* [Task objective] From the data, copy out every line in which the word "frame" appears.

* [Material provided]
- - - - -
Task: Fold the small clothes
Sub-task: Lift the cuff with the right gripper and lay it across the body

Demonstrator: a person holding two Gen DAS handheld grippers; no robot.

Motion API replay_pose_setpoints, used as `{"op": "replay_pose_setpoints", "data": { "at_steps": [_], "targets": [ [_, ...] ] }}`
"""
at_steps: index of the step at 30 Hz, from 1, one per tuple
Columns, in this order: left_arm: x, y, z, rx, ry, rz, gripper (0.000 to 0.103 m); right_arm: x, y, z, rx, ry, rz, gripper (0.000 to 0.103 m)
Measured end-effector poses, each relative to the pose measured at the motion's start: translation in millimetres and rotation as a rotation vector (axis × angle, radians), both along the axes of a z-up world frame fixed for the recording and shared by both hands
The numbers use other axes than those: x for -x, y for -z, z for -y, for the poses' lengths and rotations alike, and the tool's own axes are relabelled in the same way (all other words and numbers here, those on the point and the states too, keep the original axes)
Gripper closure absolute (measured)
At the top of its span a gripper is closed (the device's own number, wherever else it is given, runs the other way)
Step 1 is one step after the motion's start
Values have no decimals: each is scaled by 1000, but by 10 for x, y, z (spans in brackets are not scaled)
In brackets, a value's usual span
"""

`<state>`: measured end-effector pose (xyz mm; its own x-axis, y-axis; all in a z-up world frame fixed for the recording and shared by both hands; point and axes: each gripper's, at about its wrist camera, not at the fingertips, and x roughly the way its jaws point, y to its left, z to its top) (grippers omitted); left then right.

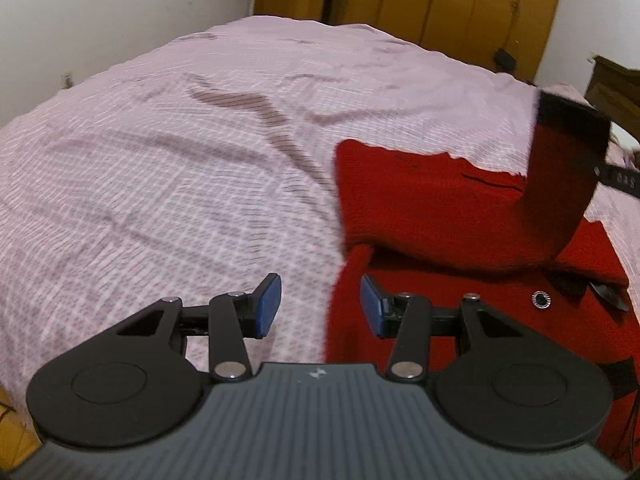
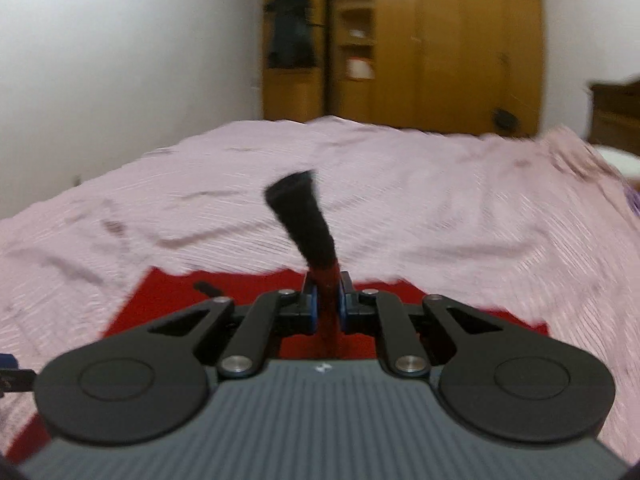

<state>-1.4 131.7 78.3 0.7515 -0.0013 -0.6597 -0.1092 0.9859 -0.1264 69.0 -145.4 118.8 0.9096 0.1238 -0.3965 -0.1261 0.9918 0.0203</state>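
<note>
Sleeve fold looks underway: right gripper [image 2: 328, 304] is clamped on the black-cuffed sleeve [image 2: 298, 216] of the red sweater [image 1: 440, 220] lying on the bed's [image 1: 160, 160] near right, left gripper [image 1: 320, 306] empty, jaws apart (hovering at the sweater's left edge); next, lay sleeve across body.

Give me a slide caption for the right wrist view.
Right gripper, jaws shut on the red garment's black-cuffed sleeve, lifting it above the pink bedspread.

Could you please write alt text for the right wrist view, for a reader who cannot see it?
The right gripper is shut on a red sleeve with a black cuff, lifted above the red garment. Behind lie a pink bedspread and a wooden wardrobe.
</note>
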Motion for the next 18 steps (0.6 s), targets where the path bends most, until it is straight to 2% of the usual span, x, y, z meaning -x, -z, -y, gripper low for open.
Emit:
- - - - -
* [The answer]
Measured end-effector poses, each relative to the pose measured at the motion's start: translation in millimetres and rotation as a rotation vector (axis × angle, radians), both along the axes of a z-up world frame fixed for the recording and shared by both hands
`<state>`: measured end-effector pose (xyz mm; its own x-axis, y-axis; all in a z-up world frame fixed for the recording and shared by both hands; point and axes: each gripper's, at about its wrist camera, not at the fingertips, and x roughly the way its jaws point, y to its left, z to its top) (grippers omitted); left then right.

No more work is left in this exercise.